Il était difficile de se rendre compte à quel point nettoyer une pièce, pour ne pas parler d'un bâtiment, et d'en récurer chaque coin fatiguait. Il s'agissait d'un travail assez simple, en soi, mais le faire vite et bien, sans rien oublier, augmentait l'épuisement de beaucoup. Et il ne s'agissait que de l'une des multiples tâches que devaient faire les deux jeunes nobles.

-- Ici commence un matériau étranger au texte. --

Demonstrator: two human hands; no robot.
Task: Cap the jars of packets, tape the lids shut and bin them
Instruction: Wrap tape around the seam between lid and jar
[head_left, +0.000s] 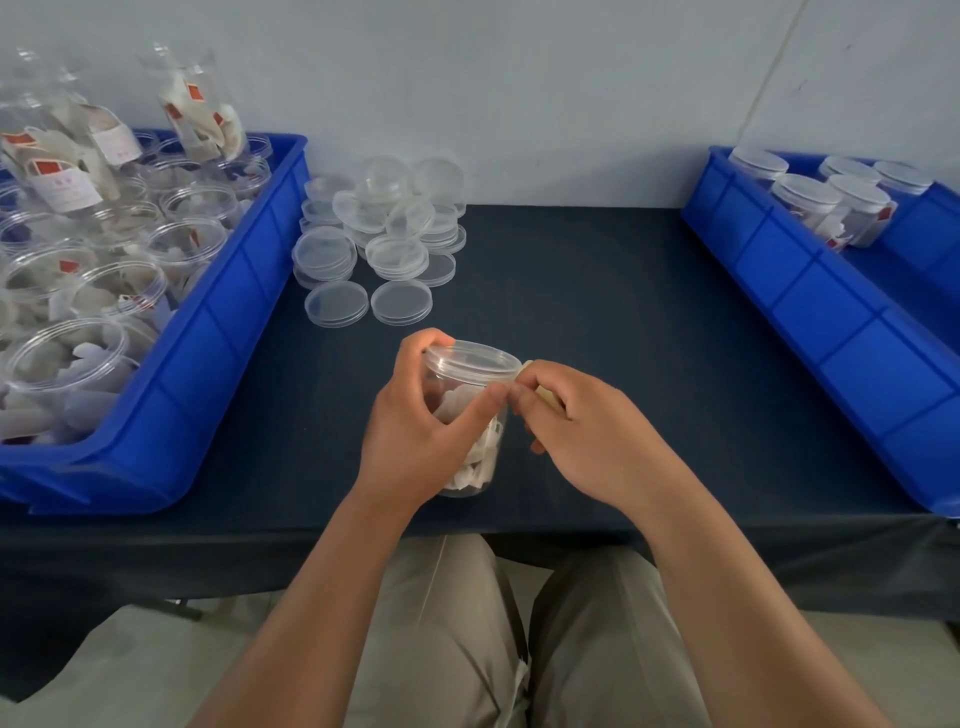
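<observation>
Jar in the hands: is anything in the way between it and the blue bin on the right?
No, nothing visible. The left hand grips the jar, the right hand pinches tape at its lid, and the loose lids lie off toward the left, away from the right bin.

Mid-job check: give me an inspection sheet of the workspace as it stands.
Surface: table under a dark cloth.
Job's things: capped jar of packets at centre; left bin of uncapped jars; right bin of capped jars; loose lids heaped beside left bin.
Clutter: nothing seen.
Grippers: left hand grips the jar; right hand pinches a tan strip, likely tape, at the jar's rim.
Cables: nothing seen.
Surroundings: grey wall behind.
</observation>
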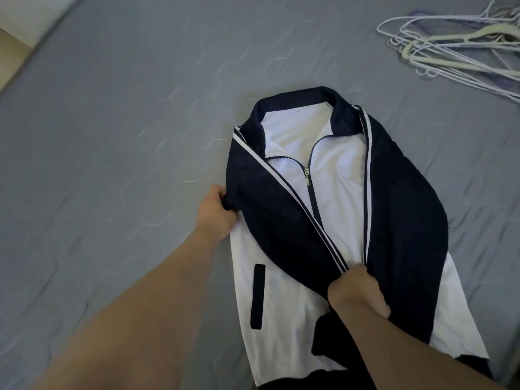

Leurs journées bien remplies et épuisantes, les Xiao n'avaient pas le temps de réfléchir à quoi que ce soit et dormaient paisiblement d'un sommeil de plomb la nuit. Ils acceptaient la situation et travaillaient du mieux qu'ils pouvaient, mais cela énervait énormément Samuel, qui considérait que le forcer à travailler de cette façon n'était pas normale. Jenny n'aimait pas, elle aussi, les tâches qui leur étaient dévolues, mais elle acceptait en silence.
Le démon, lui, se reposait et se soignait, dormant sans arrêt. Le prêtre avait réussi à nettoyer ses plaies et à les régénérer, ainsi qu'à guérir la majorité des blessures internes. Néanmoins, son état restait assez inquiétant, et les six jours de repos permirent à son corps de se rétablir. En premier lieu, il refit du sang pour remplacer les pertes.
Son sang entièrement récupéré, les cellules du corps démoniaque travaillèrent à finaliser la guérison des dernières blessures internes. En plus de tout cela, le Kzhan'La devait reposer son esprit, pour pouvoir récupérer sa force mentale et son énergie spirituelle. En tout et pour tout, il eut besoin de six jours avant de reprendre conscience, son état impeccable si ne l'on comptait pas sa faiblesse physique due à un manque d'alimentation.
Une fois remis, il ouvrit les yeux mais ne vit personne autour de lui. La gorge sèche, le réincarné ne laissa échapper qu'un faible râle, presque inaudible. Manquant de force, Asgorath ne put rien faire d'autre que bouger sa tête et ses yeux pour observer où il se trouvait. Le lieu en question était une pièce dépouillée où il n'y avait rien d'autre qu'une armoire en bois simple, et une table de nuit à côté du lit.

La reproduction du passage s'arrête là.